* [Collected data]
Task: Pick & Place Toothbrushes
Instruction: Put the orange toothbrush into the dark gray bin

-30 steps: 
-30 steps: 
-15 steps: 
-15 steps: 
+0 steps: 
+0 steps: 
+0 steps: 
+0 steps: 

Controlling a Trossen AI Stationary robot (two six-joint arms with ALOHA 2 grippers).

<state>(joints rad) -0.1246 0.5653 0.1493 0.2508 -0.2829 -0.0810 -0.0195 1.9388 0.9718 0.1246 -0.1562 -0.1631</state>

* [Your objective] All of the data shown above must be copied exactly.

* [Your response]
Task: Pick & Place Toothbrushes
Instruction: Put the orange toothbrush into the dark gray bin

-30 steps: 
-30 steps: 
-15 steps: 
-15 steps: 
+0 steps: 
+0 steps: 
+0 steps: 
+0 steps: 

Controlling a Trossen AI Stationary robot (two six-joint arms with ALOHA 2 grippers).

<state>(joints rad) -0.1246 0.5653 0.1493 0.2508 -0.2829 -0.0810 -0.0195 1.9388 0.9718 0.1246 -0.1562 -0.1631</state>

This answer is now complete.